__Assignment__: All of the data below should be printed again exactly, pictures excluded.

__Data segment__:

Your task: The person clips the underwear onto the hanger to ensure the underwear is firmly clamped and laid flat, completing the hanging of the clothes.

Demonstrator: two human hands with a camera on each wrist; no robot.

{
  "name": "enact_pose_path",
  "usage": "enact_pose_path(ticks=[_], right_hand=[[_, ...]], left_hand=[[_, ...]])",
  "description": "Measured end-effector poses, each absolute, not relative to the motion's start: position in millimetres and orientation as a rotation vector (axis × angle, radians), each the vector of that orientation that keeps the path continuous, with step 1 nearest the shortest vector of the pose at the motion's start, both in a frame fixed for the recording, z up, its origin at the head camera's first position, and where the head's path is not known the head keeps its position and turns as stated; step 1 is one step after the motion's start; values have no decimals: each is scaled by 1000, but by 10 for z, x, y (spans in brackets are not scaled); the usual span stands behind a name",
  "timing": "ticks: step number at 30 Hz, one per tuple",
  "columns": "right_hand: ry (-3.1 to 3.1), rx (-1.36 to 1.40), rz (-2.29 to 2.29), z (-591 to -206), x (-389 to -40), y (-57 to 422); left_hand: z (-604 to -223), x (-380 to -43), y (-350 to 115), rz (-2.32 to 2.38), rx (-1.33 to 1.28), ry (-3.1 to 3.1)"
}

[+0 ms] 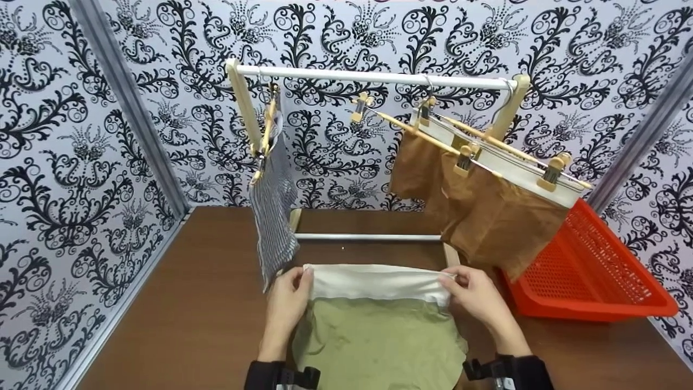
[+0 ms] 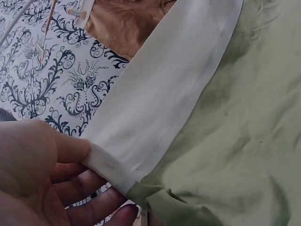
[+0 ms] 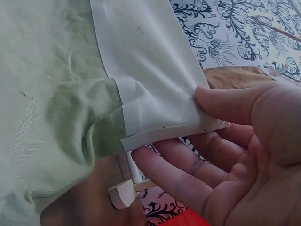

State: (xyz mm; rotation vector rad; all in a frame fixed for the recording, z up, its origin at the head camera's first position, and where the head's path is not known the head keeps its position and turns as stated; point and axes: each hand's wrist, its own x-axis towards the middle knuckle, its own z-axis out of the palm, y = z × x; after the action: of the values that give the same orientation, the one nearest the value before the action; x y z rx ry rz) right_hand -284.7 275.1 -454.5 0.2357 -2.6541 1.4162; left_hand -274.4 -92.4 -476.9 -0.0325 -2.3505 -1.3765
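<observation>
A light green garment (image 1: 379, 341) with a broad white waistband (image 1: 373, 280) is stretched out in front of me in the head view. My left hand (image 1: 287, 300) pinches the left end of the waistband between thumb and fingers. At the opposite end, my right hand (image 1: 479, 298) pinches the corner, its thumb (image 3: 230, 101) on the white face and the fingers behind. The band runs nearly straight between both hands, while the green cloth below hangs with soft creases; its lower part is cut off by the frame.
Beyond the hands stands a rack with a white rail (image 1: 373, 76). A striped cloth (image 1: 273, 200) hangs at its left, brown garments (image 1: 498, 216) at its right. An unloaded clip hanger (image 1: 414, 132) sits between them. A red basket (image 1: 595, 303) is on the table (image 1: 178, 303) at right.
</observation>
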Motion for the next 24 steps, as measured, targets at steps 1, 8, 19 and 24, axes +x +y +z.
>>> enact_pose_path(ticks=[1,8,19,24], right_hand=[[-2653,223,1410,-4551,-2852,2748],[-2615,176,1388,-4549,-2884,2748],[-2489,124,1365,-4507,-2897,2729],[-2478,164,1331,-4475,-2881,2688]], left_hand=[[-4778,-2751,-922,-1379,-29,-2348],[-4816,-2805,-896,-1458,-3,-2267],[-4774,-2825,-816,-1573,-33,-2078],[-4766,-2800,-782,-1594,-27,-2098]])
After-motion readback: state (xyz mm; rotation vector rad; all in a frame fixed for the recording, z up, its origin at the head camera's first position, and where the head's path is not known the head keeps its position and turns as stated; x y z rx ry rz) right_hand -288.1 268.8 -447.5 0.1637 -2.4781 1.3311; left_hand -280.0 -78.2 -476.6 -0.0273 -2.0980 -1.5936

__The completed task__:
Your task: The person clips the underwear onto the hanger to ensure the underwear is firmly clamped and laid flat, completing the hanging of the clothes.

Demonstrator: two human hands with a camera on each wrist; no robot.

{
  "name": "enact_pose_path",
  "usage": "enact_pose_path(ticks=[_], right_hand=[[_, ...]], left_hand=[[_, ...]])",
  "description": "Measured end-effector poses, each absolute, not relative to the motion's start: position in millimetres and orientation as a rotation vector (axis × angle, radians), each the vector of that orientation that keeps the path continuous, with step 1 nearest the shortest vector of the pose at the motion's start, both in a frame fixed for the recording, z up, its origin at the head camera's first position, and where the head's path is not known the head keeps its position and turns as stated; step 1 is one step after the motion's start; values have no decimals: each is scaled by 1000, but by 10 for z, x, y (spans in brackets are not scaled); the usual span stands behind a name",
  "timing": "ticks: step number at 30 Hz, one per tuple",
  "columns": "right_hand: ry (-3.1 to 3.1), rx (-1.36 to 1.40), rz (-2.29 to 2.29), z (-591 to -206), x (-389 to -40), y (-57 to 422); left_hand: z (-604 to -223), x (-380 to -43), y (-350 to 115), rz (-2.32 to 2.38), rx (-1.33 to 1.28), ry (-3.1 to 3.1)"
}

[+0 ms] 
[+0 ms] 
[+0 ms] 

State: (xyz mm; rotation vector rad; all in a frame fixed for the recording, z up, its origin at the head camera's first position, and where the head's path is not known the head keeps its position and turns as stated; point and axes: each hand's wrist, its own x-axis towards the middle knuckle, its own z-axis out of the palm, y = z × x; after the action: of the values that give the same orientation, the one nearest the value before the action; x y z rx ry rz) right_hand -284.7 275.1 -454.5 0.2357 -2.6541 1.4162; left_hand -274.4 -92.4 -476.9 -0.0325 -2.3505 -1.3765
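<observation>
A light green garment (image 1: 379, 341) with a broad white waistband (image 1: 373, 280) is stretched out in front of me in the head view. My left hand (image 1: 287, 300) pinches the left end of the waistband between thumb and fingers. At the opposite end, my right hand (image 1: 479, 298) pinches the corner, its thumb (image 3: 230, 101) on the white face and the fingers behind. The band runs nearly straight between both hands, while the green cloth below hangs with soft creases; its lower part is cut off by the frame.
Beyond the hands stands a rack with a white rail (image 1: 373, 76). A striped cloth (image 1: 273, 200) hangs at its left, brown garments (image 1: 498, 216) at its right. An unloaded clip hanger (image 1: 414, 132) sits between them. A red basket (image 1: 595, 303) is on the table (image 1: 178, 303) at right.
</observation>
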Motion for the next 24 steps, as measured, targets at steps 1, 8, 19 and 24, axes +x +y +z.
>>> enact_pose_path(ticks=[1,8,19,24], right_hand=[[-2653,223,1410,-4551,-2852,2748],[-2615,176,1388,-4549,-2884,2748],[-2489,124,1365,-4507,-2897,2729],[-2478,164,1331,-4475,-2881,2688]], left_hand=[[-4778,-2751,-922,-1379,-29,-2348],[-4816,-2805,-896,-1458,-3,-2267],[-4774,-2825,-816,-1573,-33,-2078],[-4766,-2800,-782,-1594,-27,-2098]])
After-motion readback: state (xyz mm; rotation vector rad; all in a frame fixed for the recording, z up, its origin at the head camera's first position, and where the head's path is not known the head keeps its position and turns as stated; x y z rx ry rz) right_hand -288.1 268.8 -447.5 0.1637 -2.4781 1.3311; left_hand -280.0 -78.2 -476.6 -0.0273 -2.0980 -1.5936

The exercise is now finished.